Composé en 1977 sous le nom de « I Never Will », « Party Fears Two » illustre la soif de perfection de Rankine et Mackenzie. Tant que le morceau ne correspondrait pas à l’ambition de départ, pas question de le lâcher, encore moins de le gâcher. Résultat, trois ans à le préparer, le mijoter afin de sortir du four du studio ce qui reste comme un grand classique de son temps.
Au même moment, l’Angleterre cède à la vague néo-romantique des Spandau Ballet et autres Visage dans laquelle les Associates font figure d’associés contre leur gré. Ils veulent la pop-song parfaite mais ne se reconnaissent en rien dans cette mélasse. Le duo commence à partir en sucette dès qu’il s’agit de s’embarquer pour la tournée promo de Sulk. Mackenzie n’assume pas le succès de certains titres comme « 18 Carat Love Affair ». Sa voix le trahit comme un aveu de refus et Rankine finit par jeter l’éponge avec des conséquences catastrophiques tant le génie vocal du premier se nourrissait de l’inventivité en studio de son comparse.

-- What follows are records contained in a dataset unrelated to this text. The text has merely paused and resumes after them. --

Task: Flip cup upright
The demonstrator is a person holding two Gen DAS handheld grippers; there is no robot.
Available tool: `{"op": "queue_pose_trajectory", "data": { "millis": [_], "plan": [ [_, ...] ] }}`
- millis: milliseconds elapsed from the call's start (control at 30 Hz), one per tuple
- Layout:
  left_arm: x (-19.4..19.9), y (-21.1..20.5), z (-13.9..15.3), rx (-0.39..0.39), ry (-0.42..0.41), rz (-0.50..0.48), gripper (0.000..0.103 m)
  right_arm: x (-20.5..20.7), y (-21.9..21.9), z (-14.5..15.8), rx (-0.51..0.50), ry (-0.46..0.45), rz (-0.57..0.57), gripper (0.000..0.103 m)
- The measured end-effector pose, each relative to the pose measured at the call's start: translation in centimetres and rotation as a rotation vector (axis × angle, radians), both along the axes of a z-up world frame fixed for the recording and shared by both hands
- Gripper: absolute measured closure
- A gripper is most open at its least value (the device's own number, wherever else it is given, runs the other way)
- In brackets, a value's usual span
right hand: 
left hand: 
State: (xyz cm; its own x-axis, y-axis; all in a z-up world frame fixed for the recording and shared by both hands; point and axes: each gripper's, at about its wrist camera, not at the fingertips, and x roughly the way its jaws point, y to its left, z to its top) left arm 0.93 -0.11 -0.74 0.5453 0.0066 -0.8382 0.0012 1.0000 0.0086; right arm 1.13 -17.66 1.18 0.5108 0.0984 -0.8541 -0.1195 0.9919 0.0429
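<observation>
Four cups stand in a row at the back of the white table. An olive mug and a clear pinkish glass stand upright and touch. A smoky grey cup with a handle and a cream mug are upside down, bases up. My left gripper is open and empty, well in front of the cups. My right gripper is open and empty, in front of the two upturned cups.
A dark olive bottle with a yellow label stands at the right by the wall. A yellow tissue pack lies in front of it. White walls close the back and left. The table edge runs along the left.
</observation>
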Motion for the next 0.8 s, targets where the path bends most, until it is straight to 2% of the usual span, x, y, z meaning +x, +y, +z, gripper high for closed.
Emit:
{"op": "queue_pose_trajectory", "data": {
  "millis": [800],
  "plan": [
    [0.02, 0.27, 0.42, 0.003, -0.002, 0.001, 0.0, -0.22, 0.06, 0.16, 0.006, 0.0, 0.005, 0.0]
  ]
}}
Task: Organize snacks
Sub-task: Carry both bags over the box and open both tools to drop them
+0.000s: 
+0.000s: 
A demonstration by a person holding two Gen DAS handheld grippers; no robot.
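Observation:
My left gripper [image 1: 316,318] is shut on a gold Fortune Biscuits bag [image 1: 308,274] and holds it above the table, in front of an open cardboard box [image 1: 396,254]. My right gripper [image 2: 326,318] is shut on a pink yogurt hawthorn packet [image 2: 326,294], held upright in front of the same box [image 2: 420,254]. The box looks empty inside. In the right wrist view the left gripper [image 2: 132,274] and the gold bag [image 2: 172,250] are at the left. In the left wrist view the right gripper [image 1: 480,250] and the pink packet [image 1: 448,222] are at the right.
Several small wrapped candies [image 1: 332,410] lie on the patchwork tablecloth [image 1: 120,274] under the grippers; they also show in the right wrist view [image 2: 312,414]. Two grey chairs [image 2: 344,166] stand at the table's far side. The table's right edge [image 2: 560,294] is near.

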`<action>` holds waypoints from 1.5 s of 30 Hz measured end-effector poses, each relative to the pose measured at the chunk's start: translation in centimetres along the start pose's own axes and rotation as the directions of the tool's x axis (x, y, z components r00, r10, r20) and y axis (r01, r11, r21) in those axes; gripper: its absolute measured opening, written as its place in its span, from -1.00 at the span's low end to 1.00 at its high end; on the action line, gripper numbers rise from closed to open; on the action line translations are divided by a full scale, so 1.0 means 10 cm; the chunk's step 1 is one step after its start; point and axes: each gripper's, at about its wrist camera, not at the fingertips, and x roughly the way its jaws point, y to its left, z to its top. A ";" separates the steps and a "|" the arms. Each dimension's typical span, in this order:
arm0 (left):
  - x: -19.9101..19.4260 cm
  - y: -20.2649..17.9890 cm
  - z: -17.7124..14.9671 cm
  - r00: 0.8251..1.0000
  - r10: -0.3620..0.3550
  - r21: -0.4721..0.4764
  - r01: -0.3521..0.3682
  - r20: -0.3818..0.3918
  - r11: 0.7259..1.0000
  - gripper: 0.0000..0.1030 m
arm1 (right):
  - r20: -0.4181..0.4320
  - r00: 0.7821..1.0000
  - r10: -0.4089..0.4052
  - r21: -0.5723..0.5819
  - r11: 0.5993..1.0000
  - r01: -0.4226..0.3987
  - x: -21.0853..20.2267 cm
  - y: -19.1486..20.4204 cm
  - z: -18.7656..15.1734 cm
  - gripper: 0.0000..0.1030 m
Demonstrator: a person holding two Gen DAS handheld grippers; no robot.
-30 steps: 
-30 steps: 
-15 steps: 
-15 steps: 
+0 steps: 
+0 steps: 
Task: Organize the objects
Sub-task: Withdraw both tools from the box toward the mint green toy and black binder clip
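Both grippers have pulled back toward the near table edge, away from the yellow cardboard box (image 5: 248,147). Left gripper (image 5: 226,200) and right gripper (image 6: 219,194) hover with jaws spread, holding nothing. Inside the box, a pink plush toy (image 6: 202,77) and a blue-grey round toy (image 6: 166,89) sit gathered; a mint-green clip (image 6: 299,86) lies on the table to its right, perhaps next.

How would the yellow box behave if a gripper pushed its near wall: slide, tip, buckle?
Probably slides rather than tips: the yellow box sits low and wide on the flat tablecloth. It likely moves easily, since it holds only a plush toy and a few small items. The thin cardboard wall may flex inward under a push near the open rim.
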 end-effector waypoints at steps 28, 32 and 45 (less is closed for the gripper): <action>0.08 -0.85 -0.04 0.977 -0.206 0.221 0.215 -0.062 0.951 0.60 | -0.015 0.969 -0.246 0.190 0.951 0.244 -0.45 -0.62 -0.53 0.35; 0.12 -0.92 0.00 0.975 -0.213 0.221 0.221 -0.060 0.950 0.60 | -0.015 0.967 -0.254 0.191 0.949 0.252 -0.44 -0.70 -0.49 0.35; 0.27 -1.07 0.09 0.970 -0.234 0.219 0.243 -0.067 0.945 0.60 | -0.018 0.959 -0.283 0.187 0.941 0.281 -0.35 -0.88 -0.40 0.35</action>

« Pendant les répétitions, il lui arrivait même de se moquer de « Party Fears Two » racontera plus tard Rankine. Je pense qu’il voulait juste créer mais ne voulait pas faire ce qu’on attendait de lui. Il estimait que c’était du sur-place. » Après avoir fait la une du mensuel pour ados Smash Hits, Mackenzie refuse une offre de 600.000 dollars d’un label américain. Seymour Stein, grand vizir du rock US et patron du label Sire Records qui a déjà placé sur orbite Ramones, Blondie et Talking Heads, perd patience et lâche l’affaire.

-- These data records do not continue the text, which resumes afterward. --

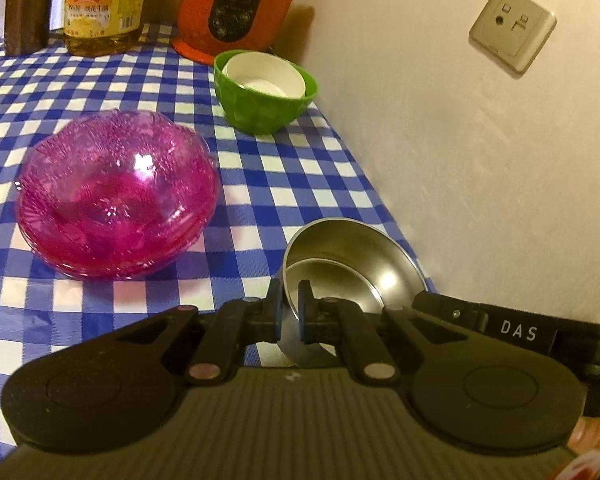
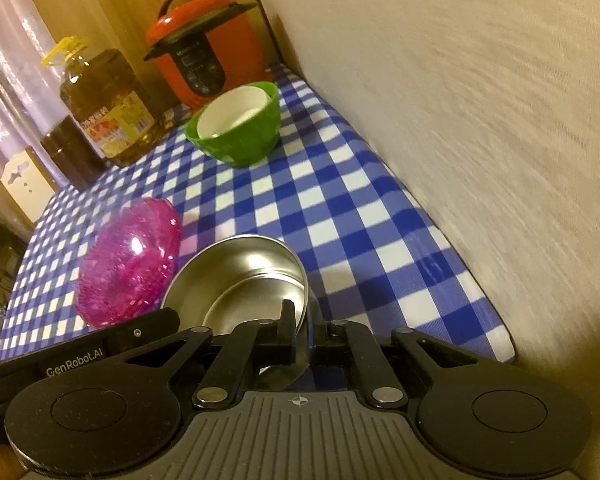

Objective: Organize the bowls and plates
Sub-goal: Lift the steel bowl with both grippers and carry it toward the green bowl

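A stainless steel bowl is held between both grippers near the wall side of the checked table. My left gripper is shut on its left rim, one pad inside and one outside. My right gripper is shut on the opposite rim, its outer finger partly hidden behind the bowl wall. A stack of pink glass bowls sits to the left of the steel bowl. Farther back stands a green bowl with a white bowl nested in it.
A red pressure cooker, an oil bottle and a brown canister line the back of the blue-and-white checked tablecloth. A wall with a socket runs close along the right edge.
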Tool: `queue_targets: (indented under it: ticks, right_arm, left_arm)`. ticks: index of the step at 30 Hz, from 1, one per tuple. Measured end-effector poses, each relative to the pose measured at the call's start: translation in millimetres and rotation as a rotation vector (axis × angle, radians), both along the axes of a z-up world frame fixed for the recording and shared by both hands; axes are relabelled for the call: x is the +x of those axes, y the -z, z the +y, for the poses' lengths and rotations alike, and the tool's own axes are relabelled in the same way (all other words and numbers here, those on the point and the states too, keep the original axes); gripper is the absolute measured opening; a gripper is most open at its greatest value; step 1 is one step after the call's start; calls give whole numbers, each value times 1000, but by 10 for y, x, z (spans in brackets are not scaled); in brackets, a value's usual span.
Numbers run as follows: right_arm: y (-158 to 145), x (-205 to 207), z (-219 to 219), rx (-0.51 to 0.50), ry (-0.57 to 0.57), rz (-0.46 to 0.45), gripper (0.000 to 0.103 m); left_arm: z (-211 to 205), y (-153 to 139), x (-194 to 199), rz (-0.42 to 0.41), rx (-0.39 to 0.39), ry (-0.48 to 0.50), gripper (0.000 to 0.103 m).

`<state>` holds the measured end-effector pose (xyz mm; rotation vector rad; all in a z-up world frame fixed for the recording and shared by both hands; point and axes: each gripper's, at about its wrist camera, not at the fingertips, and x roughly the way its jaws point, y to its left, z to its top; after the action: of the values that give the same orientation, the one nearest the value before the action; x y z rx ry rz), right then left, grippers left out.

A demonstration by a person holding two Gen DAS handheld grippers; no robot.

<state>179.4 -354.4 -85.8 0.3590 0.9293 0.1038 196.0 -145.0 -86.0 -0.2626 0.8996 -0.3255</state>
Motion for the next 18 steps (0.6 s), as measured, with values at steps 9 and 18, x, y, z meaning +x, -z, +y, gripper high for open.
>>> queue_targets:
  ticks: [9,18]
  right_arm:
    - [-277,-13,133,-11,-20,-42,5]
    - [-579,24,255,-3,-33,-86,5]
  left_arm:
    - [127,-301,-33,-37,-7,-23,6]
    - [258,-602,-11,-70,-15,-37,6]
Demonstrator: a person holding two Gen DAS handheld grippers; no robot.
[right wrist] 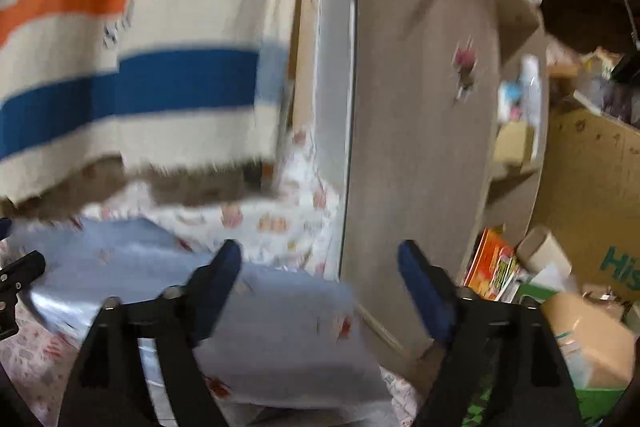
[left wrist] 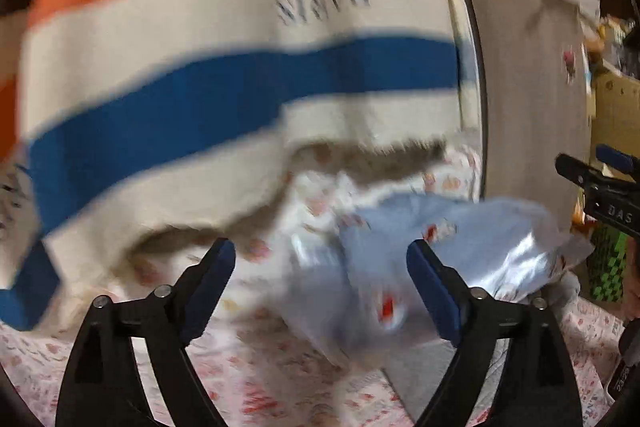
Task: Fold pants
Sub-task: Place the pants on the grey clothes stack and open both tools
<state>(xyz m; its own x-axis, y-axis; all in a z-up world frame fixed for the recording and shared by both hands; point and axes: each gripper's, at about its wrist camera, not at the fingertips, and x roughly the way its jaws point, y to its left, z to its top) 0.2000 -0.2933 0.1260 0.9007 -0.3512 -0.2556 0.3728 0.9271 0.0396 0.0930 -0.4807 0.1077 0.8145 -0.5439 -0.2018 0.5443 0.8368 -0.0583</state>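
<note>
— Both grippers, left (left wrist: 321, 283) and right (right wrist: 320, 285), gape with nothing between the fingers.
— Pants (right wrist: 280, 331)?
— Light-blue, lying bunched on the bedsheet (left wrist: 280, 387) under me. Soft, limp, probably slippery; I'd pinch an outer edge.

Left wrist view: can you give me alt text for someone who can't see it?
The left tool is open and holds nothing, above crumpled pale blue pants on a pink-patterned sheet. A cream blanket with orange and blue stripes hangs behind, and the right tool shows at the right edge.
</note>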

Rankine parti, Mackenzie reste le seul associé à bord et continue à enregistrer des albums inégaux auxquels il manquera l’étincelle unique de leur géniale union. Ils tenteront bien de se rabibocher en 1993 mais le peu d’enthousiasme du chanteur aura définitivement raison du groupe dont il utilisa le nom pour deux disques dont il ne reste pourtant que le seul associé, les plus légers Perhaps et Wild and Lonely.

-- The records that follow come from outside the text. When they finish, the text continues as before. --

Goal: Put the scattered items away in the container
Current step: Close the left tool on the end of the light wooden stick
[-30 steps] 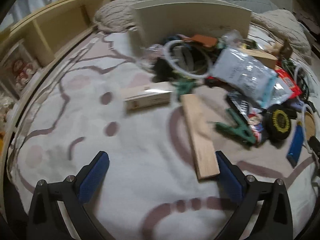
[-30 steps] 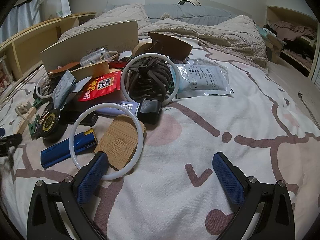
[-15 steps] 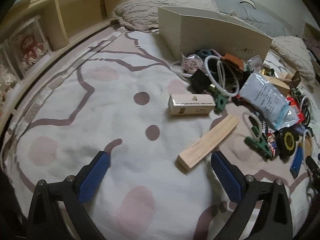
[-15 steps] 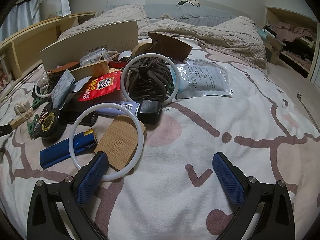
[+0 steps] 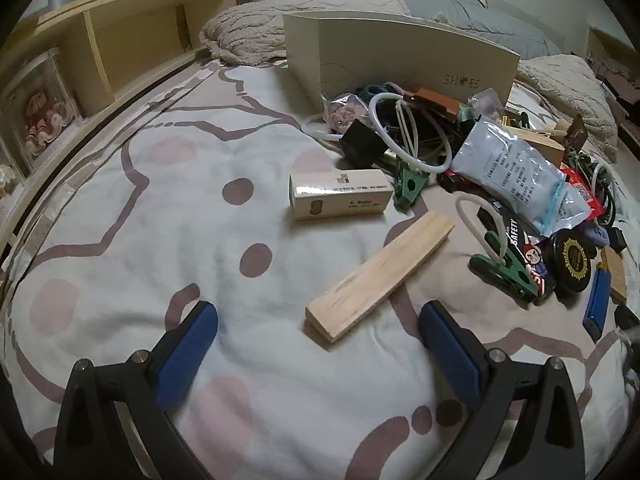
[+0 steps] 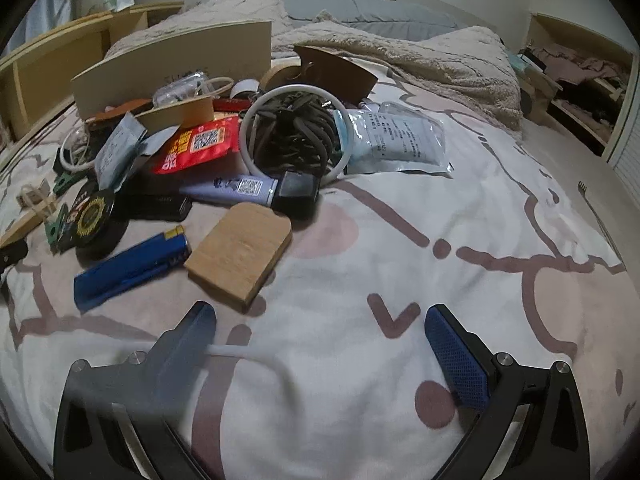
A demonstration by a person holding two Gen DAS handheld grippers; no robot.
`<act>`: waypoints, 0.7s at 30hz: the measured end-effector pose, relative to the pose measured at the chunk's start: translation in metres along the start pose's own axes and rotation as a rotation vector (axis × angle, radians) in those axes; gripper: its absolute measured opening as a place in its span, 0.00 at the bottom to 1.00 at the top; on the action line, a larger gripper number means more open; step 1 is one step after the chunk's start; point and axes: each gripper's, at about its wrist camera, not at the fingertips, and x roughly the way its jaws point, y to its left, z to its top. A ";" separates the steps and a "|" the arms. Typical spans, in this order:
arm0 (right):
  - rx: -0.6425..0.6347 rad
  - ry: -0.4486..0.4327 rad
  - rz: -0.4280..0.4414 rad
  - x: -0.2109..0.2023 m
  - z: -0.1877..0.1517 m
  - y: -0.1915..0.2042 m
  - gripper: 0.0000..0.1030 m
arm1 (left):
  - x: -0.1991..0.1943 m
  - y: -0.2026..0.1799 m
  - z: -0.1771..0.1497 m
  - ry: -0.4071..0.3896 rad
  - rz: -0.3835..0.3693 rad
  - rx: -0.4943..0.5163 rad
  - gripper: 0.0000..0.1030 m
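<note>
The beige shoe box (image 5: pixel 400 56) stands at the back of the bed, also in the right wrist view as the shoe box (image 6: pixel 172 72). In front of it lies a heap of small items. My left gripper (image 5: pixel 318 320) is open, and a wooden block (image 5: pixel 380 272) lies just ahead, its near end between the fingertips. Beyond that sits a small cream carton (image 5: pixel 340 200). My right gripper (image 6: pixel 320 320) is open. A thin white ring (image 6: pixel 260 360) lies between its fingers and touches the blurred left finger (image 6: pixel 192 332). An arched wooden board (image 6: pixel 240 256) and a blue lighter (image 6: pixel 132 268) lie ahead.
A wooden shelf unit (image 5: pixel 120 40) runs along the left of the bed. Pillows and a fuzzy blanket (image 6: pixel 440 56) fill the head end. Green clips (image 5: pixel 504 276), a grey pouch (image 5: pixel 516 172), a black round tin (image 6: pixel 96 216) and a second white ring around dark cords (image 6: pixel 296 132) sit in the heap.
The left gripper swung left and pulled back; the wooden block now lies before its fingers. The near white ring slid off the board and lighter, back to the right gripper's left finger.
</note>
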 end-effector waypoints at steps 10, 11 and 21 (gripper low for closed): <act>-0.047 0.052 0.029 -0.010 -0.006 -0.024 1.00 | 0.001 -0.001 -0.002 0.007 -0.012 0.008 0.98; -0.047 0.059 0.034 -0.011 -0.006 -0.029 1.00 | 0.000 0.000 -0.002 0.002 -0.016 0.009 0.98; -0.049 0.127 0.042 -0.022 -0.011 -0.056 1.00 | -0.006 -0.004 -0.005 -0.059 -0.035 0.037 0.82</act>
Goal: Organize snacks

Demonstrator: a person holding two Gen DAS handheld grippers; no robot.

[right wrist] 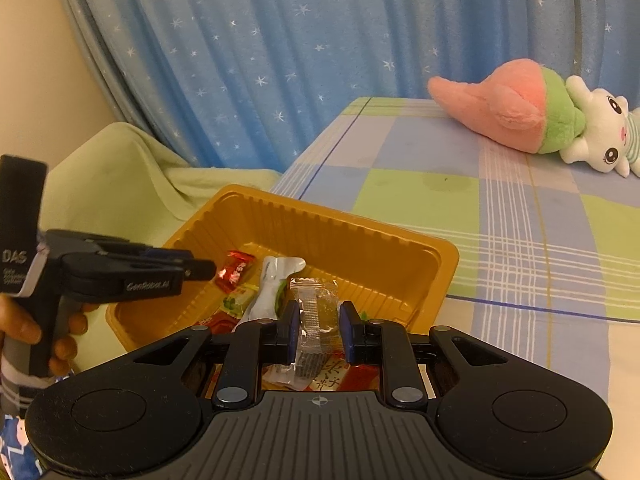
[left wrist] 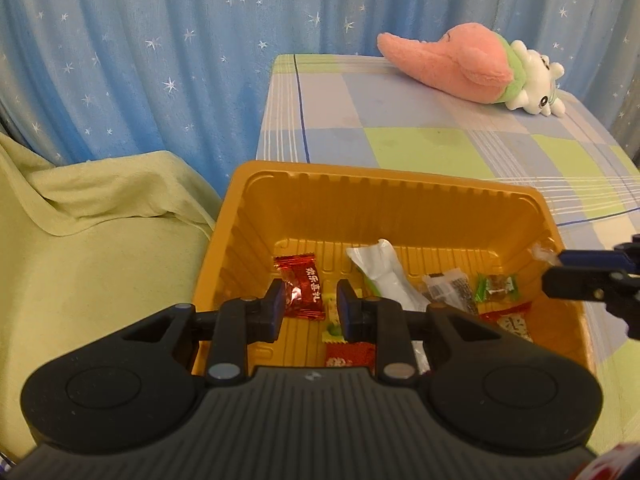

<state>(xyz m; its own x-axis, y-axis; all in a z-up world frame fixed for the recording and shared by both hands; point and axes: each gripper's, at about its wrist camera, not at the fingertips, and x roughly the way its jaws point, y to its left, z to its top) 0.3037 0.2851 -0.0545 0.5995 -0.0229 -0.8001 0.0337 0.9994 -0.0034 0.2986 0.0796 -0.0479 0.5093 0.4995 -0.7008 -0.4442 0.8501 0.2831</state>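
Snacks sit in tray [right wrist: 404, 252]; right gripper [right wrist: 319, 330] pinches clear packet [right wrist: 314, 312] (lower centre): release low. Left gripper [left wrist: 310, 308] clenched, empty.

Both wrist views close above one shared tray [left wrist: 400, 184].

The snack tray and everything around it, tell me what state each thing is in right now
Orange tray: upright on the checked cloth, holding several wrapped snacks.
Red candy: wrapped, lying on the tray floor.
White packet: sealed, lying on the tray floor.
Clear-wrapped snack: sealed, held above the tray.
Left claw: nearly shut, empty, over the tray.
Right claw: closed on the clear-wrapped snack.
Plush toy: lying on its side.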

En solo, MacKenzie retrouvera parfois la flamme, comme sur Beyond The Sun, son deuxième album qui paraitra après sa mort. Toute sa vie, il aura chanté loin de son périmètre pop comme avec les Suisses de Yello pour deux titres de leur album One Second.
Pour cet album, il composera la chanson « The Rhythm Divine » destinée à la voix de Shirley Bassey et l’interprétera lui-même avant de la dévoyer sous le titre « Norma Jean » pour un album hommage à Marilyn Monroe.
On croise aussi sa voix au sein de The B.E.F. (British Electronic Foundation), projet de deux échappés de The Human League à laquelle il apporte une touche de glam androgyne, reprenant son maître Bowie pour « The Secret Life of Arabia » ou se mettant sans problème dans la peau de la soul-woman Deniece Williams en enflammant son célèbre « Free ».
On le verra auprès de Barry Adamson, Holger Hiller, Apollo 440 ou encore Annie Lennox, dans un registre parfois trip-hop qui fait regretter une collaboration véritablement à la hauteur de sa voix dans le registre électronique.
Après sa mort, Björk récupérera des bandes auprès de papa Mackenzie et aura la brillante idée de vouloir lui faire du bouche-à-bouche sur son pensum Medúlla, avec un projet de duo virtuel en prime. L’Islandaise a finalement lâché l’affaire et on en remercie encore les dieux de la pop d’avoir laissé reposer en paix ce ténor new-wave au corps et à l’esprit bien trop fragiles pour cette planète. Ne restent de lui que cette voix irréelle, une œuvre courte, magistrale et porteuse de promesses non tenues. Et des lévriers qui courent comme des dératés en ignorant qu’ils descendent d’une heureuse lignée gavée au saumon fumé et à un romantisme fragile que ne méritait finalement pas ces salauds d’humains.